Revista: Manchete 04 de Fevereiro de 1978
Fotos Lázaro TorresEle foi atropelado empleno mar, em sua tentativa de navegar de joão Pessoa ao Rio
O pescador Francisco Pereira de Lima, 25 anos – Chico Buchudo, para os colegas de profissão –, teve de interromper a sua segunda tentativa de navegar sozinho numa jangada, de João Pessoa ao Rio de Janeiro – uns 2.200 quilômetros. A primeira acabou em naufrágio, nas imediações de Ilhéus, no litoral baiano. Na madrugada do dia 11 de dezembro, quase dois anos depois, Chico se benzeu e entrou na Marcílio Dias, uma jangada emprestada, para nova aventura. Três dias depois, estava nas costas de Alagoas. Era noite, Chico Buchudo dormia, enfiado no salva-vidas, com a mão no leme. Sua lâmpada de bordo estava apagada, com a pilha gasta. De repente, houve um choque tremendo e ele foi jogado na água. Ainda viu o casco do navio que o abalroara se afastando. Os tripulantes nem notaram que haviam interrompido a tentativa de mais um nordestino teimoso, rumo ao Sul.Chico perdeu todos os seus documentos no naufrágio em que lutou para salvar a vida. Mas sabe que é uma luta parecida tirar novos papéis de identidade. “Vou arranjar os documentos, porque minha mãe está rezando pra isso.” Chico sentou-se no primeiro banco do ônibus – rumo a João Pessoa. Abanou timidamente a mão para os fotógrafos, benzeu-se e se agarrou firmemente no ferro da poltrona à sua frente. Mal chegou a João Pessoa, pegou outro ônibus para a cidade de Guarabira e foi direto à igreja de Nossa Senhora da Luz, com seu colete salva-vidas na mão. Era o ex-voto da promessa que fizera no meio das águas.
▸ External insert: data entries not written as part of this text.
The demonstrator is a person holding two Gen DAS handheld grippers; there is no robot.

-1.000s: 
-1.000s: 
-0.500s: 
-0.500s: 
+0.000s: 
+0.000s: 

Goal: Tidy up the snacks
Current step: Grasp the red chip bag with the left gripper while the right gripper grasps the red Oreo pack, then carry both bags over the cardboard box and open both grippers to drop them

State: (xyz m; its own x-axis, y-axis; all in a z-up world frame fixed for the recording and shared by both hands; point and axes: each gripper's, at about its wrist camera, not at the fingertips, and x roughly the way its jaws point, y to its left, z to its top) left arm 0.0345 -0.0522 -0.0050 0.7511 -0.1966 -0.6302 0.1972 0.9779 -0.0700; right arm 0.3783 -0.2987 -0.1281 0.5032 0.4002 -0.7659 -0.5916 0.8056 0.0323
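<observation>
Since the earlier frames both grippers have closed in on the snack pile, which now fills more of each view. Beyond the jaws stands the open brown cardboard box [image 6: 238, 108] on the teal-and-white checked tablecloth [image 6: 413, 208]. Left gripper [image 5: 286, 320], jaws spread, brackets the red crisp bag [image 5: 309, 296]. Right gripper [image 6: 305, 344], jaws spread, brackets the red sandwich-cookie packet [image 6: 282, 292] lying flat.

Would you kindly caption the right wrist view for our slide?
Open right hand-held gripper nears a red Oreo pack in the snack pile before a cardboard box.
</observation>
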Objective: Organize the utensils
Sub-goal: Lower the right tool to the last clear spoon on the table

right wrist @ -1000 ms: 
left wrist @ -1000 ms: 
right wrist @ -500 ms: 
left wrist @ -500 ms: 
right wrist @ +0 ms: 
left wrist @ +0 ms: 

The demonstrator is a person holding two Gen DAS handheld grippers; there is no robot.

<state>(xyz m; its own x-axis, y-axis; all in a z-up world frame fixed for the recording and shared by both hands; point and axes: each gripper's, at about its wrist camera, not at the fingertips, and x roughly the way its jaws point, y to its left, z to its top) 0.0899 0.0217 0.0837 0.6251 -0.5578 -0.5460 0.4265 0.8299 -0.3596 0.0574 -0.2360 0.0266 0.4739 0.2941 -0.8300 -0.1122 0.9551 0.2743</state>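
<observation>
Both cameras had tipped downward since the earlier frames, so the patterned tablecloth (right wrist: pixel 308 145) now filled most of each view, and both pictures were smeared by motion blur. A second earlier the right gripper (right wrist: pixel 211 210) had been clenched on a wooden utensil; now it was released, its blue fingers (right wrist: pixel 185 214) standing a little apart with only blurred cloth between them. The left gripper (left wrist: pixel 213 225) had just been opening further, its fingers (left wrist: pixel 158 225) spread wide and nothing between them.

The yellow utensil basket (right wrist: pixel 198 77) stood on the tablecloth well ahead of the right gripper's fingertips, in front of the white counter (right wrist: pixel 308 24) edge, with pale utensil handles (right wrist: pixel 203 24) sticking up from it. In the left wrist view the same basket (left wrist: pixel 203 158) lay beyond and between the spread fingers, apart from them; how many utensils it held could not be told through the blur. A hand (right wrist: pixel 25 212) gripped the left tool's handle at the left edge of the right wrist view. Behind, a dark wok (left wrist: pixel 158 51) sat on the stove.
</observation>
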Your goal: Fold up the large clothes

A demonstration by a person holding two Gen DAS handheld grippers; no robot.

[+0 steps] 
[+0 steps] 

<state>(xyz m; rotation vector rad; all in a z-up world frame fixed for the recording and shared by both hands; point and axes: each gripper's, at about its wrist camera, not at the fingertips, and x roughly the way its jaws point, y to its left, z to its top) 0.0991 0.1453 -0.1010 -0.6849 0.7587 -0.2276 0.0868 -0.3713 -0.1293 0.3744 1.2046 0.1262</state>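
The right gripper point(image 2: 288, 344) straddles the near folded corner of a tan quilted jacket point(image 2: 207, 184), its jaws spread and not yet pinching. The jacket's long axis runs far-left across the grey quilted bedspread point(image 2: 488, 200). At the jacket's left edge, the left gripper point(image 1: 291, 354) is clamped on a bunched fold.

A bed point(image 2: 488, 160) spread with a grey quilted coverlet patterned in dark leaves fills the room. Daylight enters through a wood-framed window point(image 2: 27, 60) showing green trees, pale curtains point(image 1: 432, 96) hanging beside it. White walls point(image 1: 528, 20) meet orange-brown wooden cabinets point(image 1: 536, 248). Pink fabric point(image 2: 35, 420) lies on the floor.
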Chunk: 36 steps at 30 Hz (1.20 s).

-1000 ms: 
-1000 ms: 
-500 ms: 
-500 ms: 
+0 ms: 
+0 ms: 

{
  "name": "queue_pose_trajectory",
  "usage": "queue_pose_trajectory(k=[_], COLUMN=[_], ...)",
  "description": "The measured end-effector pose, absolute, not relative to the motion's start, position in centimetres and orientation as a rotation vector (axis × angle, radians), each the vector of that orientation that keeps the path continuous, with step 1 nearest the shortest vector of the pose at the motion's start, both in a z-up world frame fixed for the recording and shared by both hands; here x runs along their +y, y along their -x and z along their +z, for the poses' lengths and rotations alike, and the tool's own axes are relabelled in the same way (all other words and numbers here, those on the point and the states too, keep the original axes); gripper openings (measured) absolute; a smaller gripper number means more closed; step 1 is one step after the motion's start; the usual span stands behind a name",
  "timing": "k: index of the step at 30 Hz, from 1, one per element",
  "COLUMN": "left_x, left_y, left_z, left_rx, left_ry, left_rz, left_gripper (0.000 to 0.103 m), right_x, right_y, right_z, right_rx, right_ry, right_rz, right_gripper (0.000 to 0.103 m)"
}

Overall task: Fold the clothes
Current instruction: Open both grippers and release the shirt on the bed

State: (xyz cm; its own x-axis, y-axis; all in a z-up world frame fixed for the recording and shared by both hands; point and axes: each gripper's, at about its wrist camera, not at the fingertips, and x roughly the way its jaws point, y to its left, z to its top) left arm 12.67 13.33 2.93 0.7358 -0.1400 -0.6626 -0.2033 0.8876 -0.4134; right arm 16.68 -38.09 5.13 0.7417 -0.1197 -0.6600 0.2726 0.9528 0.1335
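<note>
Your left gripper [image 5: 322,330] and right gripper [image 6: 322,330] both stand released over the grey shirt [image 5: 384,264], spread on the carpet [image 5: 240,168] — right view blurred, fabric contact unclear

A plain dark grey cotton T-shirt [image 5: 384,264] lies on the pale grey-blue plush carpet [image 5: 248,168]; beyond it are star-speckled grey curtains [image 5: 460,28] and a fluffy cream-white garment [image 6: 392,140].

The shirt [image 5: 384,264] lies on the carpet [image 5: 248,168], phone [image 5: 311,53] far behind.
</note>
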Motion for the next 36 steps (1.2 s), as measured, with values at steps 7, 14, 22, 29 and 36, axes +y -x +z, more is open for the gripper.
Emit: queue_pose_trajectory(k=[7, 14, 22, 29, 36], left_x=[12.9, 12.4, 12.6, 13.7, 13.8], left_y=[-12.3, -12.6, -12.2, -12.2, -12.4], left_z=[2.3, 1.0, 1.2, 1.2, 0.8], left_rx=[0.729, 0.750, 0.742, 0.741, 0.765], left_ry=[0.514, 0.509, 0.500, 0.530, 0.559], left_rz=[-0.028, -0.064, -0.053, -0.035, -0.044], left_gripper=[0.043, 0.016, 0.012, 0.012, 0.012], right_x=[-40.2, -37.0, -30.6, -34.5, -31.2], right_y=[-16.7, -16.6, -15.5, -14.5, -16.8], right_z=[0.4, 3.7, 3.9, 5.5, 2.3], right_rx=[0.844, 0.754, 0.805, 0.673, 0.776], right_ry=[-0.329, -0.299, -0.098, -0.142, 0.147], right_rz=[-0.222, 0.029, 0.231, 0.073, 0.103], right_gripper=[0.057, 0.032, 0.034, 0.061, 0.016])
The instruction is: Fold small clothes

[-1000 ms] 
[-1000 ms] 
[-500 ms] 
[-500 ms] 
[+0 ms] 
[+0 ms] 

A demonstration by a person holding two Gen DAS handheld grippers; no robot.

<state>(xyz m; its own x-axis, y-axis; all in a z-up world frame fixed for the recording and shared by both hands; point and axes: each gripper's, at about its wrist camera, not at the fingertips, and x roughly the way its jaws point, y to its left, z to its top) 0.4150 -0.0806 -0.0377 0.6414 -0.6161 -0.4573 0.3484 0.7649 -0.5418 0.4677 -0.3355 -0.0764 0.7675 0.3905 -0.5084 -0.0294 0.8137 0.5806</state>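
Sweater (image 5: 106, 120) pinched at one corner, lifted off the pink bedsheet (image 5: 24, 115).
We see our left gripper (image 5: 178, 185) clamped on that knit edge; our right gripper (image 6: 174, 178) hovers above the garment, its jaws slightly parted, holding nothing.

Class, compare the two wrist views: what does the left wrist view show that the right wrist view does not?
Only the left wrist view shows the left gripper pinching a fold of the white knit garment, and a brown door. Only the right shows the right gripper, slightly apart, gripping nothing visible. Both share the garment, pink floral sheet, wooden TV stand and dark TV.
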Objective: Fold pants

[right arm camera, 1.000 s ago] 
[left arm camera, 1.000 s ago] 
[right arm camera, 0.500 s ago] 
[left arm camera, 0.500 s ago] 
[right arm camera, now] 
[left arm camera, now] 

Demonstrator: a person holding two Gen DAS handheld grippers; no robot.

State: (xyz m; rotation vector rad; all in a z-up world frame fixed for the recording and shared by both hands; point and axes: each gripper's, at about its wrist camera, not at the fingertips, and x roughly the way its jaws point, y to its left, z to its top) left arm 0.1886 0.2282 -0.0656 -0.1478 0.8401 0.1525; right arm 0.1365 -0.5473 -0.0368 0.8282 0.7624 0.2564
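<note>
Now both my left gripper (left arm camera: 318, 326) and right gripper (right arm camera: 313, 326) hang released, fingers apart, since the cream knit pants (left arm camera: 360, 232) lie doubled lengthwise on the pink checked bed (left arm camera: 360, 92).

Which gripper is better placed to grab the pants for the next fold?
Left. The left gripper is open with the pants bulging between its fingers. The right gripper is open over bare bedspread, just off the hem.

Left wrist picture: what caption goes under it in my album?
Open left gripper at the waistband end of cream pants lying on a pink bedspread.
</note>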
Mas Chico também foi a Guarabira com outra intenção: rever a noiva. Como bom nordestino, ele é um romântico. Fala no seu amor pela noiva e conta: “Um dia, pedi licença ao meu futuro sogro para dar um passeio com ela, até João Pessoa. Mas ele falou: ‘Não deixo, não. Vocês saem dois e voltam três! ’.” Chico não diz o nome da sua noiva: “Só quando eu voltar triunfante” acrescenta. É que ele não desistiu da proeza. A Marcílio Dias está sendo recuperada numa carpintaria de Salvador. Dentro de um mês Chico Buchudo espera fazer sua terceira tentativa de navegador solitário.
A finalidade desse seu perigoso cruzeiro é a mesma que já tiveram seus anteriores – embora o tenham feito em grupo. Chico tem reivindicações trabalhistas como meta final. Nos idos de 50, Jacaré e seus três companheiros pegaram sua jangada em Fortaleza e chegaram, em triunfo, na baía de Guanabara. Em 1968, quatro alagoanos saíram de Maceió e aportaram sua jangada no Iate Clube do Rio, para assistir aos festejos da posse do Presidente Costa e Silva. Jacaré vinha pedir ao Presidente Vargas jangadas para os jangadeiros. Os de Alagoas desejavam de Costa e Silva a posse de dois saveiros. Chico Buchudo afirma que, se atravessar os perigosos vagalhões ao largo de Caravelas e Abrolhos, na Bahia, e chegar ao Rio, irá logo a Brasília. “Sei de onde vem o vento e onde tem peixe no mar – diz Chico. – Mas, pagando o aluguel do barco, quase não ganhei nada. Quero pedir ao Presidente Geisel uma jangada pra mim. Só assim posso casar com minha noiva de Guarabira.” Jacaré e todos aqueles outros dos reides de jangadeiros queriam também quase a mesma coisa.